Meridian Engineering Pty Ltd won a A$2.4M subcontract for structural works in Accra, Ghana — its first major West African project.
Structural steel and specialist equipment has been stuck at Tema Port for 3 weeks. The port cites 'incomplete documentation' but won't specify what.
Project is 12 days behind. Liquidated damages of A$16,000/day start Monday. Meridian's ABC policy forbids bribery — but says nothing about facilitation payments.
This is a decision-driven scenario. You'll face real decisions — and your choices shape how the story unfolds.
Tip: Highlighted text like Criminal Code s.70.2 is clickable — tap to read the legal reference in full.

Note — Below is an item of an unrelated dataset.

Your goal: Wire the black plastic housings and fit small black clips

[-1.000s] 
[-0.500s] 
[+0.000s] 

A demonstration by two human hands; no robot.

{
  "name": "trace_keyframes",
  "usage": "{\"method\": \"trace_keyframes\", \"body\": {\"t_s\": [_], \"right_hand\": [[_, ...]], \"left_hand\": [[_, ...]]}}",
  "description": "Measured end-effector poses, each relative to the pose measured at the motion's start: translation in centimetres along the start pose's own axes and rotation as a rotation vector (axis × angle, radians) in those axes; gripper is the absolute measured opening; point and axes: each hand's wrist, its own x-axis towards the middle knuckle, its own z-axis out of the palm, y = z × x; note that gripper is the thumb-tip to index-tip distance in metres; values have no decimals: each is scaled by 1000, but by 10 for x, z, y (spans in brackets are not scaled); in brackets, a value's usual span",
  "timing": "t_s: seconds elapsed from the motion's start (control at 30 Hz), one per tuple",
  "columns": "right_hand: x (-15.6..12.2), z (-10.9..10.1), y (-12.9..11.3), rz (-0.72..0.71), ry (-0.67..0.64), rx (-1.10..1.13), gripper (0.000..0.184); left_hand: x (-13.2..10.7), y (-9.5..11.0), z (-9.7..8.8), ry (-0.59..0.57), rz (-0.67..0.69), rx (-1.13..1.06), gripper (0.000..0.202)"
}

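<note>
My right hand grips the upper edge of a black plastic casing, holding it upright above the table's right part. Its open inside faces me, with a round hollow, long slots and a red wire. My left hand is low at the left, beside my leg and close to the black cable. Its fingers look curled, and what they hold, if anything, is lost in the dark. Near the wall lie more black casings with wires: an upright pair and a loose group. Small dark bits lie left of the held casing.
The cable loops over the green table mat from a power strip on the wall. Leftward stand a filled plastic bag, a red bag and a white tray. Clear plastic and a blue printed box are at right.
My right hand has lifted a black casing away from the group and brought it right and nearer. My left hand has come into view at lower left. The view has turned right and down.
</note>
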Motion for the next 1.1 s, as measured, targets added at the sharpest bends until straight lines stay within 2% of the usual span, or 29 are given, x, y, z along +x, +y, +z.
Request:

Your desk phone rings. Caller ID: +233 — Ghana. It's Kofi Mensah, from the Accra site office.
Alexa, the shipment still hasn't cleared. Three weeks. They keep saying the documentation is incomplete, but they won't tell me what's missing.
The customs officer — a man called Adjei — took me aside. He said, very politely, that for a 'processing fee' of two thousand dollars, the shipment would clear tomorrow morning.

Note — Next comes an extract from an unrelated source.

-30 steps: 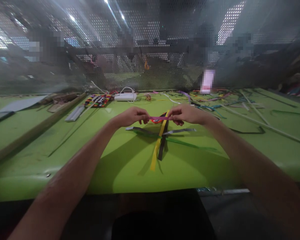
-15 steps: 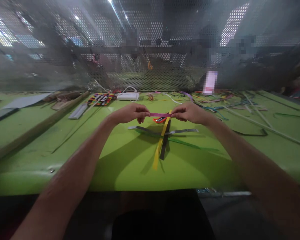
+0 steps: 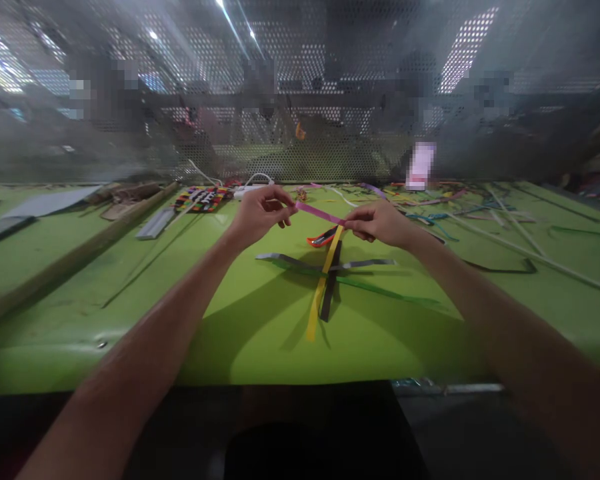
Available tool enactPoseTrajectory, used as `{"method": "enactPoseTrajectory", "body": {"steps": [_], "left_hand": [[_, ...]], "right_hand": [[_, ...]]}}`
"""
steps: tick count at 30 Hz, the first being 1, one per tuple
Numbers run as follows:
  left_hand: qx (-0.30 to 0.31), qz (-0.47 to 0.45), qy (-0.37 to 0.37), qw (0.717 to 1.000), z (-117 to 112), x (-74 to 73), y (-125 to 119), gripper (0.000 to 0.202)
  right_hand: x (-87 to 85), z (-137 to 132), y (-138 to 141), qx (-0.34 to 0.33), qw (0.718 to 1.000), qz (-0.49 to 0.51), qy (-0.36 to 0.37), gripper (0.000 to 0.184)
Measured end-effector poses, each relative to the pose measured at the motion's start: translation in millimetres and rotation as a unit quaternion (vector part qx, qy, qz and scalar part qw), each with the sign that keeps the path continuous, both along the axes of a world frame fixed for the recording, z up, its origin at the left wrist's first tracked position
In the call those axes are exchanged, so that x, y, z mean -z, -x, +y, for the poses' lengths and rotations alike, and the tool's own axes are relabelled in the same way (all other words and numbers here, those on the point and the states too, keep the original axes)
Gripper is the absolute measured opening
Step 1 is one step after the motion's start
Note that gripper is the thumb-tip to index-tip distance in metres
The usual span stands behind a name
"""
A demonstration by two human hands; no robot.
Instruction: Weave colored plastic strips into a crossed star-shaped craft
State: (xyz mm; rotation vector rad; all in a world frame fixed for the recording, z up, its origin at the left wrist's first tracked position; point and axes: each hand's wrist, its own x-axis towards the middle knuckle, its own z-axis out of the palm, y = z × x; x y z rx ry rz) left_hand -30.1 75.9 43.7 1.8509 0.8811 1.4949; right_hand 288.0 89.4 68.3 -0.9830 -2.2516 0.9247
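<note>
Head cam: our left hand (image 3: pixel 264 212) has just gone up, so the pink strip (image 3: pixel 319 213), level before, now slants at centre frame. We're pinching both ends, right hand (image 3: pixel 377 223) on the lower one. That leaves it angled, we reckon, near the yellow strip (image 3: pixel 317 300) (can't tell if they touch).

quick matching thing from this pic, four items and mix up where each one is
1. pink strip
2. yellow strip
3. pole
4. perforated screen

A. crossing a green strip
B. upright behind the table
C. held between the left hand and right hand
D. lying on the table's left side

Pairs: 1-C, 2-A, 3-D, 4-B
</note>
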Motion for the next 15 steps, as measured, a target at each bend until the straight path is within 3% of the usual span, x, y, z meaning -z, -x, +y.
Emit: {"method": "enactPoseTrajectory", "body": {"steps": [5,9,15], "left_hand": [[-0.023,-0.014,-0.022,0.999,-0.7,-0.3,-4.9,0.048],[0.004,-0.01,-0.025,1.0,-1.4,1.7,-5.9,0.043],[0.058,0.073,0.042,0.995,-6.1,5.8,-10.4,0.045]], "right_hand": [[0.5,-5.3,4.9,-0.017,0.999,0.007,0.036,0.05],[3.1,-4.1,5.4,-0.023,0.998,0.007,0.05,0.052],[8.2,1.8,2.9,-0.029,0.997,0.032,0.056,0.051]]}}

I've worked logistics in West Africa for twelve years. Every company pays this. The ones that don't? Their equipment rusts at the port. Can we pay it? If not, I need a Plan B, fast.
Wednesday, 4:05 PM. Kofi is on the line. The maths: $2,000 now, or A$16,000/day starting Monday — potentially A$95,000+ in LDs. Meridian's ABC policy forbids bribery but is silent on facilitation payments. With Kofi's voice in your ear and the clock running, the pressure to 'find a way' is real.
Refuse the payment. Escalate formally.
Kofi refuses, documents the demand (date, time, words, official's name), reports to the Austrade team in Accra, and engages a licensed Ghanaian customs broker. Criminal Code s.70.2 makes paying a foreign official for business advantage criminal — even if small and 'routine'.
Ask Kofi to verify if it's a legitimate fee.
Ask Kofi to check whether it's a formal charge with a Ghana Revenue Authority receipt. If yes, pay through proper channels. If no receipt, refuse. Buys time without authorising anything.
Approve the payment as a facilitation fee.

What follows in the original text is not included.